[TASK TO CARRY OUT]: The lines from the top of the records below through the one containing "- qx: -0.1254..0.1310" are to be transcribed exactly, and nothing else is to be added.

Records from a data source
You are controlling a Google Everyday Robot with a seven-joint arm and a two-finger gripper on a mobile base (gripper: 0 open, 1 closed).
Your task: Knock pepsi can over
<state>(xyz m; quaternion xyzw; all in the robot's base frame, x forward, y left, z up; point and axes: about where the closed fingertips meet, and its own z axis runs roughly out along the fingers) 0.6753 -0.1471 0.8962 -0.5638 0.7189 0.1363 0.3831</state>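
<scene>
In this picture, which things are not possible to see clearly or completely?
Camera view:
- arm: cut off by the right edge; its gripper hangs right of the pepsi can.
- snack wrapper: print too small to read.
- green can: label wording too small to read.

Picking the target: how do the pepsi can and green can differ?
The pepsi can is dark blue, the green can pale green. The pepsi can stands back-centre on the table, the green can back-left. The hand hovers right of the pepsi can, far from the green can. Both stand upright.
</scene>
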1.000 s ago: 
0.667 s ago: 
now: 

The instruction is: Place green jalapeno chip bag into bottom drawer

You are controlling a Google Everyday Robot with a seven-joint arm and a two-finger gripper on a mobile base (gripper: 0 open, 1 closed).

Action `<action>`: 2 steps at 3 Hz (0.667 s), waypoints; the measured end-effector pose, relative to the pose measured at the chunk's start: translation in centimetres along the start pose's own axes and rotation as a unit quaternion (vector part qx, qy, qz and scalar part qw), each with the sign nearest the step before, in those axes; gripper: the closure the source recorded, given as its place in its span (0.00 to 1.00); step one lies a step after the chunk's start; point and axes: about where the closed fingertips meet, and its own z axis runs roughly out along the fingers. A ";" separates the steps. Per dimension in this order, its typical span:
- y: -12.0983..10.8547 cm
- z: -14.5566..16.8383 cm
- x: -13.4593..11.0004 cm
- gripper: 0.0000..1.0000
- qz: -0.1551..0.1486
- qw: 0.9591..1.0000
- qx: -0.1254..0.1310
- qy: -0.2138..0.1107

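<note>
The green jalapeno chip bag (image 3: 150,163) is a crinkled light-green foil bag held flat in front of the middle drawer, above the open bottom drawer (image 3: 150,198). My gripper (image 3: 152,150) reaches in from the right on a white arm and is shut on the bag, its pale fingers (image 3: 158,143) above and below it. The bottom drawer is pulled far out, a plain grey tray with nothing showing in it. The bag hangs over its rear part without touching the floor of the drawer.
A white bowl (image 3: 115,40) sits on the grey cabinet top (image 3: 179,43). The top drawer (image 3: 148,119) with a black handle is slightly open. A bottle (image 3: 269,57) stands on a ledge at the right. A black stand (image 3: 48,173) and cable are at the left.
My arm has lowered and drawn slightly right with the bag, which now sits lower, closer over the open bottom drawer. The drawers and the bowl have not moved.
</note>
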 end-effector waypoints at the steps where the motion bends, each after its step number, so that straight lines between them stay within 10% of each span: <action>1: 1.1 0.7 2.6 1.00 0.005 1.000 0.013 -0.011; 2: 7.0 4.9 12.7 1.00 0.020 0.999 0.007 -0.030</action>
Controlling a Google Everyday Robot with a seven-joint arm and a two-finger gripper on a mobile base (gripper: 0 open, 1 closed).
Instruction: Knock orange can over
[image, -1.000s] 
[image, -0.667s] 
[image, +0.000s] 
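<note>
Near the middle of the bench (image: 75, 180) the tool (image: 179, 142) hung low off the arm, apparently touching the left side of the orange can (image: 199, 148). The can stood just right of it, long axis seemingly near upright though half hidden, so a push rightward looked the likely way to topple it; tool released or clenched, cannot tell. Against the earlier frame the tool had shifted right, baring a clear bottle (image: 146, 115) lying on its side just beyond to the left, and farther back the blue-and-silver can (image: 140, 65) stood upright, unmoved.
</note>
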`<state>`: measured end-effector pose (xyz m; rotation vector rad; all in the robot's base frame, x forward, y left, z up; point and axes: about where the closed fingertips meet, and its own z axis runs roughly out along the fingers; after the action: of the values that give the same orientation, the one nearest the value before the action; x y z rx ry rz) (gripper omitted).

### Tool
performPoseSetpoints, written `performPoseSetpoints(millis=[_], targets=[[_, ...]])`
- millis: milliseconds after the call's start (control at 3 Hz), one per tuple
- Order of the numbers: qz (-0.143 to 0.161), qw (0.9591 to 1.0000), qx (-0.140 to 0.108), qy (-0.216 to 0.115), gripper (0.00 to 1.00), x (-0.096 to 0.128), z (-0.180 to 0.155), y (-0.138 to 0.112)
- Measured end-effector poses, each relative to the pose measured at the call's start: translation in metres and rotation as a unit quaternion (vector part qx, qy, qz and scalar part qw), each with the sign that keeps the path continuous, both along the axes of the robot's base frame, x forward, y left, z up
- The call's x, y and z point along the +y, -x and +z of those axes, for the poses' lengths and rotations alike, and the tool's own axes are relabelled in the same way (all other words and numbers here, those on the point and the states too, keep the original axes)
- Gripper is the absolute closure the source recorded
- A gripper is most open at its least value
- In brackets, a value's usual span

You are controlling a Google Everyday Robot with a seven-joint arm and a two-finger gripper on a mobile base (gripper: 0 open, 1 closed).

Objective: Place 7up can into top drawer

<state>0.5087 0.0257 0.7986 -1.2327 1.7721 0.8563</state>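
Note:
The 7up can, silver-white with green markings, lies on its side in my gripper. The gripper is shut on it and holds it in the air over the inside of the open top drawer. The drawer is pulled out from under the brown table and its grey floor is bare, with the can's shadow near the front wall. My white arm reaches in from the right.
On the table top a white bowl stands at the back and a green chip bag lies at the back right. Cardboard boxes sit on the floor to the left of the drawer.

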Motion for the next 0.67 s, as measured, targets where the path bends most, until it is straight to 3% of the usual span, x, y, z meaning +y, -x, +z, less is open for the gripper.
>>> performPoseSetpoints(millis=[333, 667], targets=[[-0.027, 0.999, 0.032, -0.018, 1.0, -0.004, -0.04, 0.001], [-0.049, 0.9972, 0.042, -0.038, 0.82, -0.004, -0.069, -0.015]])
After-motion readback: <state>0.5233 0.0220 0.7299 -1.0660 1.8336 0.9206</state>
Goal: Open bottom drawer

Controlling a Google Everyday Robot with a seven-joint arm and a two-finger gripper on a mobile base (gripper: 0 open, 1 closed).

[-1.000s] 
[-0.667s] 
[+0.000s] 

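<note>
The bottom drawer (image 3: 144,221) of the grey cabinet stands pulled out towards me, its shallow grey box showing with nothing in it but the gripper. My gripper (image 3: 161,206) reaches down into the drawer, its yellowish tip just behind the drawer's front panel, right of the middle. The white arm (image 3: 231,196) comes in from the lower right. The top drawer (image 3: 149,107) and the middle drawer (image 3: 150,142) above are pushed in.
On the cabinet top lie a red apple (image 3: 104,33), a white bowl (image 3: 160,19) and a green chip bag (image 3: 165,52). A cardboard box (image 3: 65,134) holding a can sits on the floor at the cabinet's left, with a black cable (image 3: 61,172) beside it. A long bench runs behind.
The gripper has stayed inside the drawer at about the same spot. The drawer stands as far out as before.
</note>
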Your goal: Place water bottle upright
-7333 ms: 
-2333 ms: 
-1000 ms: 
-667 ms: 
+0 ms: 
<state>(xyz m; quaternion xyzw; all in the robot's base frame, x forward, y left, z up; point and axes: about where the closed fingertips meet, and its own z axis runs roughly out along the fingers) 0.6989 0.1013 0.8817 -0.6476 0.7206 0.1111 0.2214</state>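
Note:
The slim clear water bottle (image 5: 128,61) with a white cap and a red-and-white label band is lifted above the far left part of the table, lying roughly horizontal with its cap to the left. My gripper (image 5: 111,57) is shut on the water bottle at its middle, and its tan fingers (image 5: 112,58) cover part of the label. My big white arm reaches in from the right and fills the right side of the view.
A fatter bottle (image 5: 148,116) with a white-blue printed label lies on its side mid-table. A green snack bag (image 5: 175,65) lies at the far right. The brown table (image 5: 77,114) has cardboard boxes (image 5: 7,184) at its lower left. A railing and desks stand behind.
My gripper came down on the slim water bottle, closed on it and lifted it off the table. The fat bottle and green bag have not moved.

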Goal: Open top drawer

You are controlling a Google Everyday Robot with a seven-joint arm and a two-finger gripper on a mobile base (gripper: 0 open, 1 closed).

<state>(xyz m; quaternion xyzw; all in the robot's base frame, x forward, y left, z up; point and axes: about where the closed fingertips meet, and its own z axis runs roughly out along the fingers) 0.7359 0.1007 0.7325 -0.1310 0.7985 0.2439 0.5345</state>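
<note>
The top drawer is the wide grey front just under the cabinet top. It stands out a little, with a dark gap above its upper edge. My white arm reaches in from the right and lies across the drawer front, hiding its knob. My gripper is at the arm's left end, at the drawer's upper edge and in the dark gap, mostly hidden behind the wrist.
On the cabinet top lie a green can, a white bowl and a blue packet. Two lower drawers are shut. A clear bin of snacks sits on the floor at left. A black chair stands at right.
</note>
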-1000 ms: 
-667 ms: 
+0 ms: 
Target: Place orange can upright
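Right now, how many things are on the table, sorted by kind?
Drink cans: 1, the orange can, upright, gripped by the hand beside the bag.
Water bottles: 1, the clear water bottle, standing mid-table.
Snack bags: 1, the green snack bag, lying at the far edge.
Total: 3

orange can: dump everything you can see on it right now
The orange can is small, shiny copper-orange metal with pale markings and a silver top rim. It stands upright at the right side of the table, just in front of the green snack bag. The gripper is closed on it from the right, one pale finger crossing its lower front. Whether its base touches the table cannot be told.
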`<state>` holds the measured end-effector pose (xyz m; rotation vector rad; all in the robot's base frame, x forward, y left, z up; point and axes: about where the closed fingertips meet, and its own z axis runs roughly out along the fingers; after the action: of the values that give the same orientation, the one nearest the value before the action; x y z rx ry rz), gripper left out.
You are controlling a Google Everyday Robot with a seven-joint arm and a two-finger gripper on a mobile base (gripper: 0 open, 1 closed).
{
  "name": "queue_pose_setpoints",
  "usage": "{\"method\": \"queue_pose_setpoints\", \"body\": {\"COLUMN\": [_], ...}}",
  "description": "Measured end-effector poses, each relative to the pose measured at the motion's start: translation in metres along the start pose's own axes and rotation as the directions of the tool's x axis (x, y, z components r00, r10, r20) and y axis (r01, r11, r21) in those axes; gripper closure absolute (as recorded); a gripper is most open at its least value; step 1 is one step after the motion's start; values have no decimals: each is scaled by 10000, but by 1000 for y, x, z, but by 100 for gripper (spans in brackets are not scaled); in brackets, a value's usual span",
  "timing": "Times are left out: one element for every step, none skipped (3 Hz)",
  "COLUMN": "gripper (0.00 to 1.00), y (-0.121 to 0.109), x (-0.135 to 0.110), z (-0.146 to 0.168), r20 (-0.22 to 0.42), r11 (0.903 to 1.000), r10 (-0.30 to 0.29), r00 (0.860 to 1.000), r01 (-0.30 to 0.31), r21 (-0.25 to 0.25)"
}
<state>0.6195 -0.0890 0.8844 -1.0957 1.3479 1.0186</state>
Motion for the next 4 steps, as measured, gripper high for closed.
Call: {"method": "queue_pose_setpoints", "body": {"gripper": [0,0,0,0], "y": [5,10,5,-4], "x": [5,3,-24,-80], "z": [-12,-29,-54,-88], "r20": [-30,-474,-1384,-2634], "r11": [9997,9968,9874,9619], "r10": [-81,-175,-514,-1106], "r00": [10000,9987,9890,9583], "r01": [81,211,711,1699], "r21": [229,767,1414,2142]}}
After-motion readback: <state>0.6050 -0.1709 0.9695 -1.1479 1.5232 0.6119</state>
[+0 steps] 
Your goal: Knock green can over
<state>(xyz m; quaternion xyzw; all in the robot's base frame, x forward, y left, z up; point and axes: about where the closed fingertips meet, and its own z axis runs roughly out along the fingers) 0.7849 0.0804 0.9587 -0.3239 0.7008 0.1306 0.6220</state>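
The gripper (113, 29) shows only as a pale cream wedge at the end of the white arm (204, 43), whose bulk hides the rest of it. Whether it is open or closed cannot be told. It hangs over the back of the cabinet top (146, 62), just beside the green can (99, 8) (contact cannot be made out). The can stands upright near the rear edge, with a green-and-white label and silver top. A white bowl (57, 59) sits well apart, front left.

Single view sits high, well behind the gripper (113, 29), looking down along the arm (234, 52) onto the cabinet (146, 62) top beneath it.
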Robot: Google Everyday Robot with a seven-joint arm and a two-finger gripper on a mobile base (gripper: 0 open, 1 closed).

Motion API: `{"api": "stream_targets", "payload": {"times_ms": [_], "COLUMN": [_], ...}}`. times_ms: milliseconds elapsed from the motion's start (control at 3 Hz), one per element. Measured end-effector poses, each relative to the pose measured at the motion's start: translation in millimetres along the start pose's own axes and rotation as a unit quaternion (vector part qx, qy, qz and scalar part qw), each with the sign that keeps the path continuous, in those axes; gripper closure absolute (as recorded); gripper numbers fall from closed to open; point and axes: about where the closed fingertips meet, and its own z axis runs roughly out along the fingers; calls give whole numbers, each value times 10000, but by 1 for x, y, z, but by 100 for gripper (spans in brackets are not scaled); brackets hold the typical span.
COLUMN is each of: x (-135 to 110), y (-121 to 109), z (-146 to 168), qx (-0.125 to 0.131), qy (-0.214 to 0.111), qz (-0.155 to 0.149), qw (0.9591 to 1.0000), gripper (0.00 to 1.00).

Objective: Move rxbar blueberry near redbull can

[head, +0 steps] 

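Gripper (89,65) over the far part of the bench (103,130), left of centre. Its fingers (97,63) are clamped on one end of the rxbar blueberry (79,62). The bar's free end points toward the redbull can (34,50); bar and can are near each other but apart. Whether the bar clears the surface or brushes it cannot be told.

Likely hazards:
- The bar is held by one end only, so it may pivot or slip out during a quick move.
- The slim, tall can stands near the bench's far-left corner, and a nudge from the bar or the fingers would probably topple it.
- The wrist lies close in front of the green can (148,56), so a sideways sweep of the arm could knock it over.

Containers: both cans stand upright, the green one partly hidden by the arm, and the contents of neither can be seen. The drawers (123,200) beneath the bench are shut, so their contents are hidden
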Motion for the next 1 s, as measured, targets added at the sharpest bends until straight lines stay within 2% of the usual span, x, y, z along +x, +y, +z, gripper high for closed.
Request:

[RESPONSE TO THIS TASK]:
You are controlling a Google Everyday Robot with a seven-joint arm and a two-finger gripper on a mobile base (gripper: 0 open, 1 closed).
Your task: Knock pepsi can over
<state>(xyz m; quaternion xyzw; all in the robot's base frame, x forward, y left, z up; point and axes: about where the closed fingertips meet, and its own z axis runs roughly out along the fingers) 0.6753 -0.1471 0.8962 -0.5638 0.7189 0.1363 0.3831</state>
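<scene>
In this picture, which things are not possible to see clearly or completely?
Camera view:
- arm: cut off by the right edge; its gripper hangs right of the pepsi can.
- snack wrapper: print too small to read.
- green can: label wording too small to read.

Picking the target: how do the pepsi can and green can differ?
The pepsi can is dark blue, the green can pale green. The pepsi can stands back-centre on the table, the green can back-left. The hand hovers right of the pepsi can, far from the green can. Both stand upright.
</scene>
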1.000 s ago: 
0.667 s ago: 
now: 

The instruction is: Place green jalapeno chip bag into bottom drawer

You are controlling a Google Everyday Robot with a seven-joint arm and a two-finger gripper on a mobile base (gripper: 0 open, 1 closed).

Action `<action>`: 2 steps at 3 Hz (0.667 s), waypoints; the measured end-effector pose, relative to the pose measured at the chunk's start: translation in centimetres along the start pose's own axes and rotation as a unit quaternion (vector part qx, qy, qz and scalar part qw), each with the sign nearest the step before, in those axes; gripper: the closure the source recorded, given as its place in its span (0.00 to 1.00); step one lies a step after the chunk's start; point and axes: about where the closed fingertips meet, and its own z axis runs roughly out along the fingers. A ";" separates the steps. Per dimension in this order, its typical span:
- y: -12.0983..10.8547 cm
- z: -14.5566..16.8383 cm
- x: -13.4593..11.0004 cm
- gripper: 0.0000..1.0000
- qz: -0.1551..0.1486
- qw: 0.9591..1.0000
- qx: -0.1254..0.1310

No more work remains in this exercise.